Goren Bridge Society

Lazy play

North’s five-heart bid asked South to bid a slam with a first or secondround control in the enemy suit – spades. The five-spade bid showed a first-round control and North, with excellent trumps and a source of tricks on the side, bid the grand slam.

South won the opening spade lead in hand with the ace, cashed the ace of hearts, and led a heart to dummy’s king. The 3-2 heart split made this an excellent grand slam. South drew East’s last trump with dummy’s queen and cashed three top diamonds, shedding two spades from dummy. Had the diamonds split 4-3, a diamond ruff would establish the thirteenth trick. Diamonds split 6-1, however, and South needed an extra trick from the club suit.

Declarer cashed his king of clubs and led a club to dummy’s ace. Disaster! He could not set up a long club by ruffing and he drifted down one. Should he have made it? We think so.

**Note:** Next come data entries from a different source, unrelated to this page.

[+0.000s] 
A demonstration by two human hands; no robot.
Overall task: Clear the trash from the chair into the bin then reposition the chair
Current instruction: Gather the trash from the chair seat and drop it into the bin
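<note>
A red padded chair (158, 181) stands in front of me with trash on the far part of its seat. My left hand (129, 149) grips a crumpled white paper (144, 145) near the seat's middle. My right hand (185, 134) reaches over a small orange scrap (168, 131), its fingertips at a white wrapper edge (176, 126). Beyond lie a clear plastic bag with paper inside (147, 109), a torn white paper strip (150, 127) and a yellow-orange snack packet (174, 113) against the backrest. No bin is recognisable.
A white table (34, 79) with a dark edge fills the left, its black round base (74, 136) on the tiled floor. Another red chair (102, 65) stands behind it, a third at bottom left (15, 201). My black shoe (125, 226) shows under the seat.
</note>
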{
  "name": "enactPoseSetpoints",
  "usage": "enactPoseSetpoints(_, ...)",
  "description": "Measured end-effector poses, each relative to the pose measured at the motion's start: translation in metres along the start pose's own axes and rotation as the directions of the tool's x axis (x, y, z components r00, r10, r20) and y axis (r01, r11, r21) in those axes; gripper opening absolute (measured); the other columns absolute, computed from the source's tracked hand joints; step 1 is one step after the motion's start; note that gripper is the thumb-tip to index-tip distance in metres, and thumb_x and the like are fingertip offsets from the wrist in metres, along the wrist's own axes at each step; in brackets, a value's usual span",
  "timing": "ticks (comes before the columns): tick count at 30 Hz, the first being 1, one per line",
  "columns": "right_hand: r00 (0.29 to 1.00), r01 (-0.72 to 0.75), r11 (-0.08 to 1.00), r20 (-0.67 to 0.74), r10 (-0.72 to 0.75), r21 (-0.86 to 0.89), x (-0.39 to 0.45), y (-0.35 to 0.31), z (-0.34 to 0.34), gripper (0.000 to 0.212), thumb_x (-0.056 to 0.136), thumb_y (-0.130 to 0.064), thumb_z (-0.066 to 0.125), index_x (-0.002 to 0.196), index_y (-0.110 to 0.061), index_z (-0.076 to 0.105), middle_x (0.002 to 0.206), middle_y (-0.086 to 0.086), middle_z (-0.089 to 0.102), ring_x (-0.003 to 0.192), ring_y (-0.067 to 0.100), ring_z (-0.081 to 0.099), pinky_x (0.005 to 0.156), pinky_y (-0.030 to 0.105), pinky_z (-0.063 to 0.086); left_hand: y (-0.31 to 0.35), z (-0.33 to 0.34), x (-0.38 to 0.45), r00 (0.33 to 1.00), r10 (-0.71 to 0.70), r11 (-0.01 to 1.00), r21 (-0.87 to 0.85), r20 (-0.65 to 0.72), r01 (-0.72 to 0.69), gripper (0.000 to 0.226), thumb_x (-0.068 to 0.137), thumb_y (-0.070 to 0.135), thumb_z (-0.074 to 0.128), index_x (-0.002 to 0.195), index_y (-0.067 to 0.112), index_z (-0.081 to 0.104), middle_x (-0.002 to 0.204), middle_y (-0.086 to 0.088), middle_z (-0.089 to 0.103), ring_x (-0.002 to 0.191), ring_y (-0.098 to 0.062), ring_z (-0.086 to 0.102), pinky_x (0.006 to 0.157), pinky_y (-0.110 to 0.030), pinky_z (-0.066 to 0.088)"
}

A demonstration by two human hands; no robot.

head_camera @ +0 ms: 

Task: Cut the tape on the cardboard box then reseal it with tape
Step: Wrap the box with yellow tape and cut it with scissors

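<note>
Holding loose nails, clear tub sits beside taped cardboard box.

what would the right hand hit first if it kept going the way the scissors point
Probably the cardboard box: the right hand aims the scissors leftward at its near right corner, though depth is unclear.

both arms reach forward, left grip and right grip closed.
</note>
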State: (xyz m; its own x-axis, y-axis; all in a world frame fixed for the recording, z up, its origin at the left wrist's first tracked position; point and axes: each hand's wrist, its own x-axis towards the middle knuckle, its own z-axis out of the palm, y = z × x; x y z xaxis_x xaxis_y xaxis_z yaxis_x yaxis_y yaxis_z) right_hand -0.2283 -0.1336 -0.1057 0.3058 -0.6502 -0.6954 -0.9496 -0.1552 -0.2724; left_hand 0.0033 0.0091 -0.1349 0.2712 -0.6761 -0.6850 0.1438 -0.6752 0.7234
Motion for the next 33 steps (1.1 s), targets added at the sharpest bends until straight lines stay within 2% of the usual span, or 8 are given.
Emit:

West was known to have started with only three red cards. He had overcalled only one spade at favorable vulnerability. Had he started with 6-2-1-4 distribution, wouldn’t every red-blooded bridge player have jumped to two spades instead of just bidding one spade?

South should have played a club to dummy’s 10, after cashing the king, and made the contract. The odds were heavily in favor of that being the winning play.